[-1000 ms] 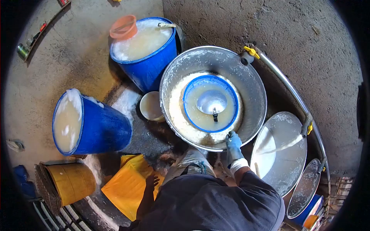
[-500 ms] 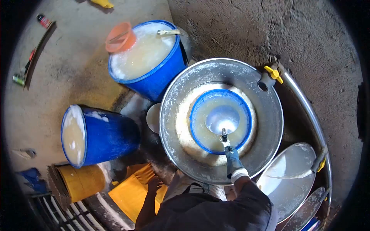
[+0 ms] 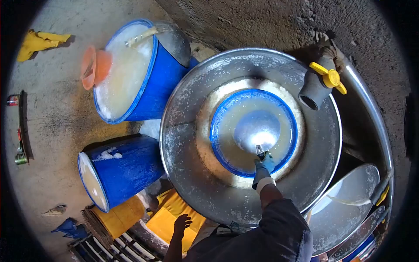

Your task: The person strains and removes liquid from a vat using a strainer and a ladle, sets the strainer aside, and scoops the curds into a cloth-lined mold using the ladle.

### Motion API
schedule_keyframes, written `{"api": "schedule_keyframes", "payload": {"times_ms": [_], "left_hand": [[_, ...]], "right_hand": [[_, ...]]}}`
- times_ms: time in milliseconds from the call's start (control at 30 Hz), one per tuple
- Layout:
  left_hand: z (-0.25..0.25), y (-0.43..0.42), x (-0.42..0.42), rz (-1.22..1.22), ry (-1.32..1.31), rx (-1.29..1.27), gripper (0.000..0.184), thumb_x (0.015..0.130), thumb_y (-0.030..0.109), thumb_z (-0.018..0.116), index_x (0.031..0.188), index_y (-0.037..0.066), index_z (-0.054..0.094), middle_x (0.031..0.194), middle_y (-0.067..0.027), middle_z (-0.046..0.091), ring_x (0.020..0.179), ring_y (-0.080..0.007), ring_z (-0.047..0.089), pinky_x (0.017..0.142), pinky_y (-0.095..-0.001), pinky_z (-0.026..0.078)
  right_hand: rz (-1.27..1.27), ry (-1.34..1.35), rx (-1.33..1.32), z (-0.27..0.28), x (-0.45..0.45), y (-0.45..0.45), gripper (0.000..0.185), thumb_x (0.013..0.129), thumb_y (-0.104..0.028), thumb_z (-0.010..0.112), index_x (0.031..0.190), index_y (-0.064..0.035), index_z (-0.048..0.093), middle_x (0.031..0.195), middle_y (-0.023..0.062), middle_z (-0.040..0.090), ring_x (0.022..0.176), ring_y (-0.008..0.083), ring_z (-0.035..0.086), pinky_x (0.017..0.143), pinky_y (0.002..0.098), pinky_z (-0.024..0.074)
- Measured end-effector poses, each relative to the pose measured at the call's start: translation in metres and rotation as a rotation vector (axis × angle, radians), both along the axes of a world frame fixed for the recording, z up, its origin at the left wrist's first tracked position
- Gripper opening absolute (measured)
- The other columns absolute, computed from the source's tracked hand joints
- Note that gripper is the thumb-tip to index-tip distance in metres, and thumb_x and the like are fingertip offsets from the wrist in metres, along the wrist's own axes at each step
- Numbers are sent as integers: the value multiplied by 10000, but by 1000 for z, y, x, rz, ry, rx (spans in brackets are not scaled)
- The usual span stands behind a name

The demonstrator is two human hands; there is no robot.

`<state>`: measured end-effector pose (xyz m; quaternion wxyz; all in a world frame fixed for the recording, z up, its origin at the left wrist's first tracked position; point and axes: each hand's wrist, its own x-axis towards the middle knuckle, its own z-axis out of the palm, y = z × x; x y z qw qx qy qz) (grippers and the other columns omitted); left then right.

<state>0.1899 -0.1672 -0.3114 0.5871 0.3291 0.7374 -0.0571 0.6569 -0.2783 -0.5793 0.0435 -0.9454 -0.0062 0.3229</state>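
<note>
My right hand [image 3: 264,165], in a dark glove with a pale cuff, is closed around the short handle of a large round metal scoop [image 3: 257,129]. The scoop's shiny bowl lies in cloudy liquid inside a blue-rimmed round container [image 3: 212,139]. That container sits within a wide metal basin [image 3: 185,157], ringed by whitish grainy material. Low on the left, my bare left hand [image 3: 182,223] hangs with fingers apart in front of a yellow plastic container [image 3: 163,225]. It holds nothing.
Two blue drums [image 3: 159,83] with pale, foamy contents stand left of the basin; an orange bucket [image 3: 102,65] rests in the farther one. A pipe with a yellow-handled valve [image 3: 330,78] overhangs the basin's right rim. A metal pan [image 3: 349,214] leans lower right, beside the rough wall.
The view has shifted, making the basin look larger. The right hand still grips the scoop over the blue-rimmed container. My left hand now shows its fingers more spread.
</note>
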Motion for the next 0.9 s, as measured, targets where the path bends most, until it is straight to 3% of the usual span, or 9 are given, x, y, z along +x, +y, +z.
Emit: {"api": "schedule_keyframes", "payload": {"times_ms": [67, 133, 167, 267, 433, 633, 733, 833, 900], "left_hand": [[0, 1, 12, -31, -2, -24, 384, 964, 332, 479, 1210, 43, 532, 1051, -135, 653, 877, -243, 662, 769, -361, 496], [1, 1, 21, -73, 32, -28, 391, 964, 335, 482, 1212, 37, 530, 1058, -137, 652, 888, -244, 662, 774, -362, 498], [2, 1, 24, -113, 50, -36, 399, 963, 338, 486, 1214, 31, 529, 1064, -139, 650, 899, -245, 662, 779, -364, 500], [7, 2, 26, -104, 44, -32, 417, 959, 348, 500, 1215, 21, 525, 1075, -141, 647, 916, -242, 661, 783, -358, 503], [8, 6, 24, -121, 38, -9, 421, 958, 352, 505, 1220, 22, 524, 1077, -140, 647, 919, -237, 660, 785, -347, 502], [16, 16, 29, -116, -22, 70, 406, 967, 337, 493, 1229, 29, 523, 1065, -122, 649, 905, -225, 659, 784, -338, 499], [21, 16, 31, -113, -25, 90, 401, 967, 332, 495, 1230, 30, 523, 1066, -116, 648, 901, -218, 657, 786, -342, 501], [22, 11, 28, -132, -46, 113, 405, 956, 354, 512, 1210, 39, 528, 1083, -126, 640, 919, -237, 654, 790, -361, 501], [24, 7, 26, -107, -46, 107, 403, 960, 342, 507, 1219, 34, 524, 1077, -123, 644, 910, -225, 656, 784, -348, 501]], "right_hand": [[-3, -27, 14, -28, -5, -1, 685, 628, -432, 792, 1229, -230, 532, 1103, 122, 623, 1029, 315, 607, 883, 426, 476], [-230, -93, 241, -60, -12, -2, 587, 634, -438, 777, 1148, -228, 587, 1055, 115, 629, 989, 339, 613, 859, 442, 477], [-233, -82, 243, -50, -11, 5, 587, 634, -438, 777, 1148, -228, 587, 1055, 115, 629, 989, 339, 613, 859, 442, 477], [-185, -120, 114, -32, -7, 16, 332, 708, -377, 690, 973, -180, 661, 944, 115, 641, 897, 345, 625, 799, 431, 488], [-147, -152, 186, -25, -2, 9, 249, 741, -327, 640, 919, -155, 671, 912, 129, 652, 875, 350, 629, 776, 443, 492], [-76, -281, 286, 28, 18, 14, 204, 755, -309, 617, 822, -124, 670, 839, 161, 654, 823, 344, 639, 748, 463, 498], [-66, -108, 360, 74, 40, 24, 196, 781, -274, 592, 787, -85, 643, 833, 188, 643, 790, 375, 634, 721, 480, 497], [29, -231, 460, 111, 60, 28, 211, 789, -278, 589, 803, -73, 635, 774, 180, 635, 764, 388, 631, 715, 481, 492], [-79, -208, 668, 132, 71, 20, 148, 785, -193, 614, 826, -51, 627, 704, 120, 600, 652, 269, 584, 645, 378, 473]]}}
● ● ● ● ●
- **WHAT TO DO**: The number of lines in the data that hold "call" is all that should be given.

- **TASK OUTPUT**: 2